(Source records)
• • • •

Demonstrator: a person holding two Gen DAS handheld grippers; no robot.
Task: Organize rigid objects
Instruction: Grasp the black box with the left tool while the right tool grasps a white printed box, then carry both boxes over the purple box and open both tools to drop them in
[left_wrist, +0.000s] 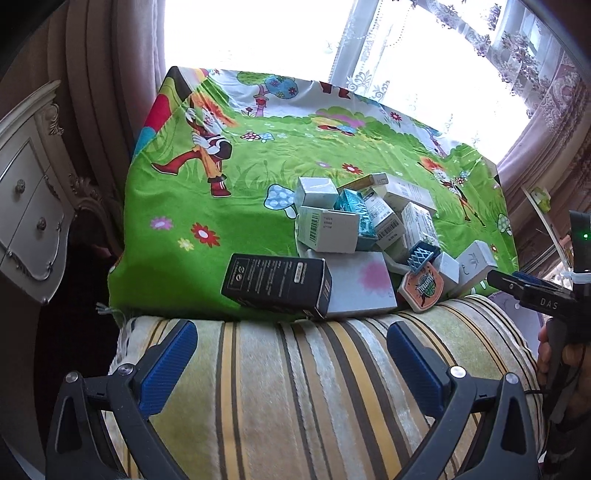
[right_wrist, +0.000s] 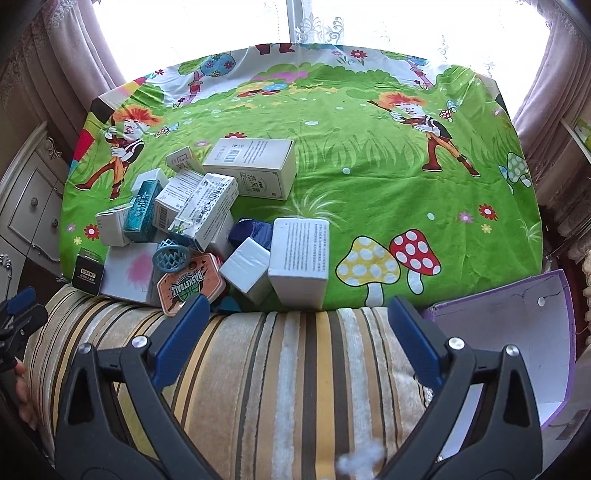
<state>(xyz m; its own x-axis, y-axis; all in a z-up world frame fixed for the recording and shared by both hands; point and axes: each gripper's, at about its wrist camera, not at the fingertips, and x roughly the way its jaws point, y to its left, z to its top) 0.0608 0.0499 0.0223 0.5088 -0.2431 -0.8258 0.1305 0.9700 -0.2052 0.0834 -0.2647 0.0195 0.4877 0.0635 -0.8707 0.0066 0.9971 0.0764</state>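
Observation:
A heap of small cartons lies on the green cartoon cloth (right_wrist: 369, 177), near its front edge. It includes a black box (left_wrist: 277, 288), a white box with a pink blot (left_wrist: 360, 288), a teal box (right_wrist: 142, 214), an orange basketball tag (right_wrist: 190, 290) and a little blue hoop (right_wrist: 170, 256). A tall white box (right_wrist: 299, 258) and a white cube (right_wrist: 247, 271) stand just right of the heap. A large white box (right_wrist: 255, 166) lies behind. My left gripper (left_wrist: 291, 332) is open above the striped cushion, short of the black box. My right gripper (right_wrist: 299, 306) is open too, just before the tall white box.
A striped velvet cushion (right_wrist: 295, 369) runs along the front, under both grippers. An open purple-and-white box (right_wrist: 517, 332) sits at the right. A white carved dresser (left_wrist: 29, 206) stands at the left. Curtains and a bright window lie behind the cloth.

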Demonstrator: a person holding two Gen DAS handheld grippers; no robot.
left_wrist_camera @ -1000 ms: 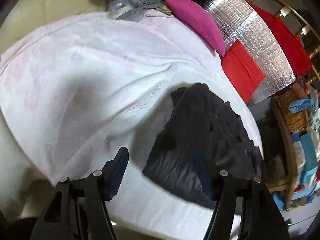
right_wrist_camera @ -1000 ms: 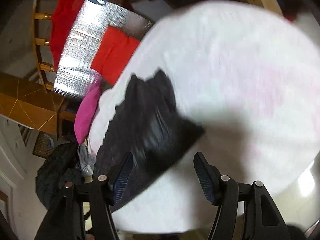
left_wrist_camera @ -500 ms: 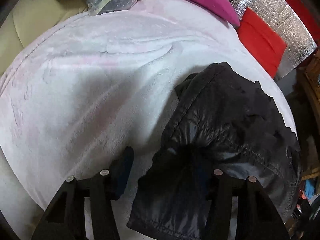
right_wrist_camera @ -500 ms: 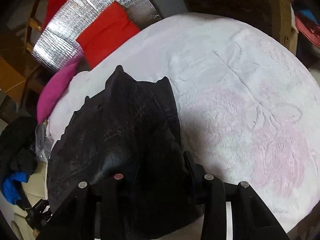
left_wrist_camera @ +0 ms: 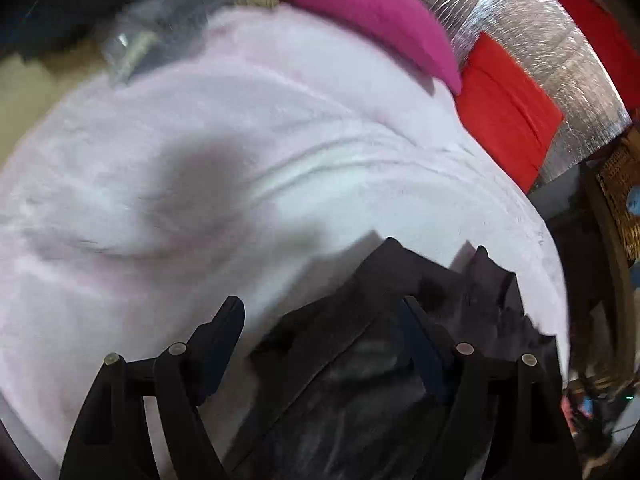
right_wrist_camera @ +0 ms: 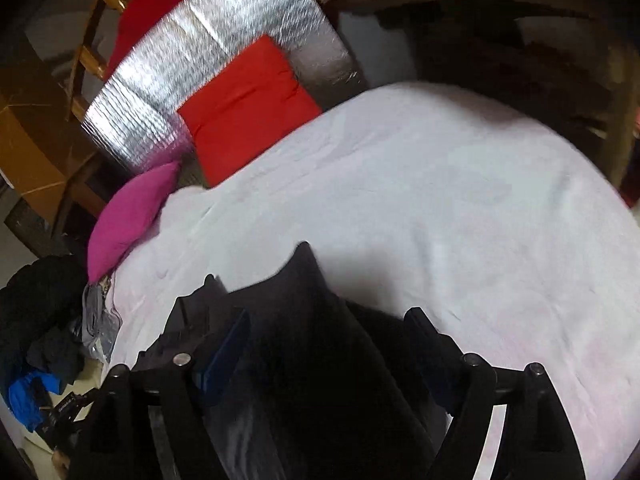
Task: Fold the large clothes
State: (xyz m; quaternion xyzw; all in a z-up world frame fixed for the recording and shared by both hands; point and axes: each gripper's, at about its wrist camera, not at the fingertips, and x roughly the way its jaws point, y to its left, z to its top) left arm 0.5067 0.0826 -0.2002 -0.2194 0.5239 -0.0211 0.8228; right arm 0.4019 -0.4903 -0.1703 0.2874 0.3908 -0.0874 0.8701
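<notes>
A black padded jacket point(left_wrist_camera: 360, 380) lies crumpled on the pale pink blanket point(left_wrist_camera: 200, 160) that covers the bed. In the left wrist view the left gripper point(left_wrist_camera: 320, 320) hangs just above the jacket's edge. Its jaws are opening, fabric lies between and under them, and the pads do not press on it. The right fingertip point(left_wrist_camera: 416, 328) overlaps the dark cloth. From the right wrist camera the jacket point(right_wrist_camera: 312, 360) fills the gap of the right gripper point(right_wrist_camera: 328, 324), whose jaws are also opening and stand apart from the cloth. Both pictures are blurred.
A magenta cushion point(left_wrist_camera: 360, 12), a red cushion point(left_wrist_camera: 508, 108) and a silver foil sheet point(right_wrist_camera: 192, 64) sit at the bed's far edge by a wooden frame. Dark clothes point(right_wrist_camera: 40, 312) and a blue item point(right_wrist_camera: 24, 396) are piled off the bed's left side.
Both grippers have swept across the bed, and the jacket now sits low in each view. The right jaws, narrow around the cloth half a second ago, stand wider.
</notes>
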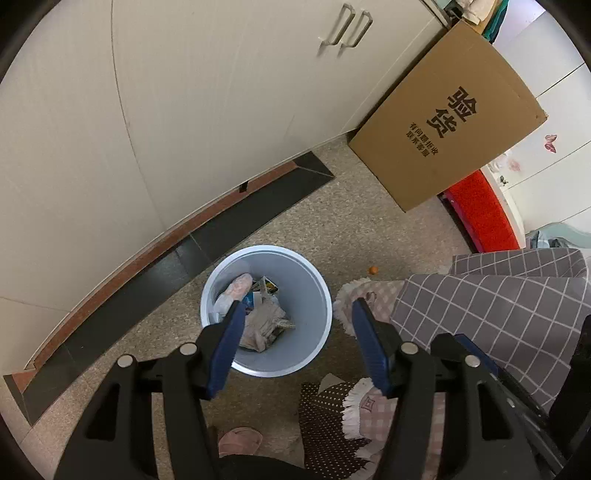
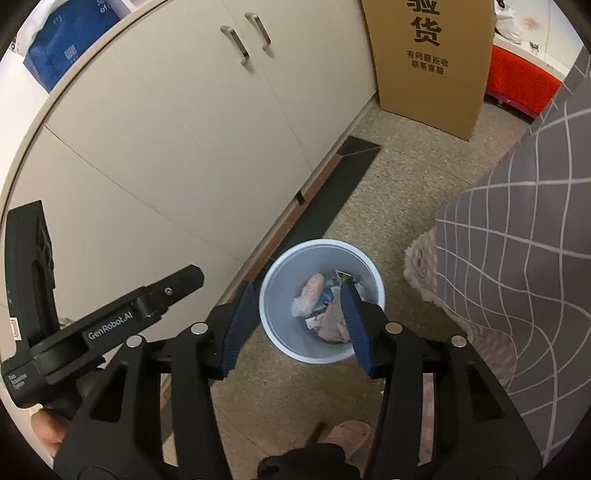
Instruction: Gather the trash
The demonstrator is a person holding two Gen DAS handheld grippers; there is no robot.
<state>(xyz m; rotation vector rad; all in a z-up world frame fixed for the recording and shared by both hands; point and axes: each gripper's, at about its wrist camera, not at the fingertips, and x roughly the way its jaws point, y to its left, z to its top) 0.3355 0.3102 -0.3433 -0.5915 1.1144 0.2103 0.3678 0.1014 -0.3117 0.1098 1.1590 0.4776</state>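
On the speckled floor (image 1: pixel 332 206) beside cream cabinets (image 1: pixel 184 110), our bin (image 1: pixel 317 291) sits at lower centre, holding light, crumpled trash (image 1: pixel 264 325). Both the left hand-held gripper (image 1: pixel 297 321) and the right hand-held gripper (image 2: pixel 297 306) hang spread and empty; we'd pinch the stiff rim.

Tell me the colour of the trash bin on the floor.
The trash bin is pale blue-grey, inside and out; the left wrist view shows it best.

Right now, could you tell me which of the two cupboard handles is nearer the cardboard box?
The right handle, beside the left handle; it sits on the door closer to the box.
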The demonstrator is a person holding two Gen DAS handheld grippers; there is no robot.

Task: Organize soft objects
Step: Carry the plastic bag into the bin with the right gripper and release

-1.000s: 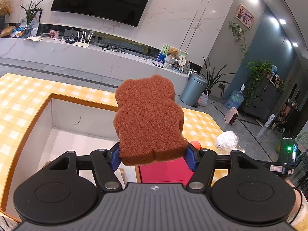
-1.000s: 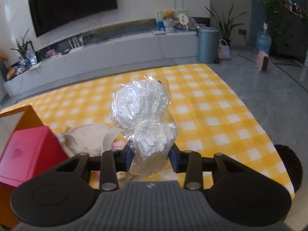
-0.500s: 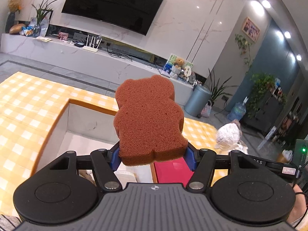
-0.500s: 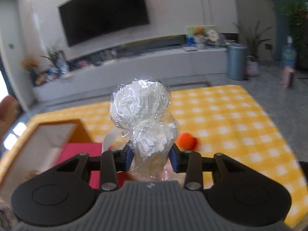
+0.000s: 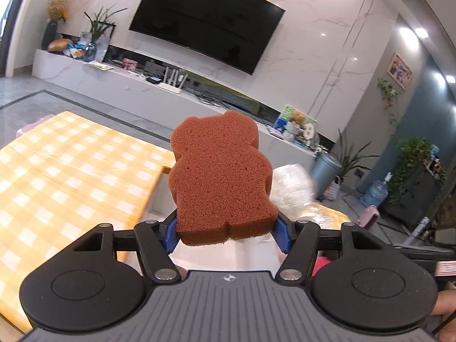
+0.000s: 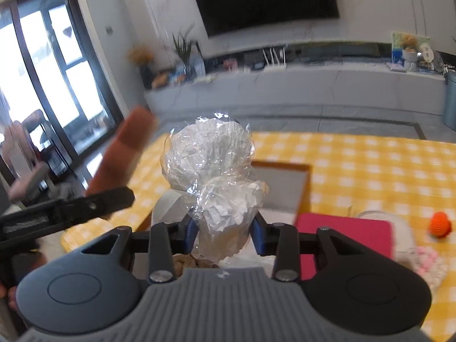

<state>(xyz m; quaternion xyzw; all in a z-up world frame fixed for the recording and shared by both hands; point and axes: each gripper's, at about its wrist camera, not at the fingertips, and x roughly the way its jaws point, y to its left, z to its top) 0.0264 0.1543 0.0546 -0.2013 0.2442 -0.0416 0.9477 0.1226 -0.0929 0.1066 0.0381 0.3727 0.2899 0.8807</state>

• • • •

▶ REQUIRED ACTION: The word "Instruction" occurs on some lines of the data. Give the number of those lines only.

▶ SOLUTION FOR THIS TASK: 2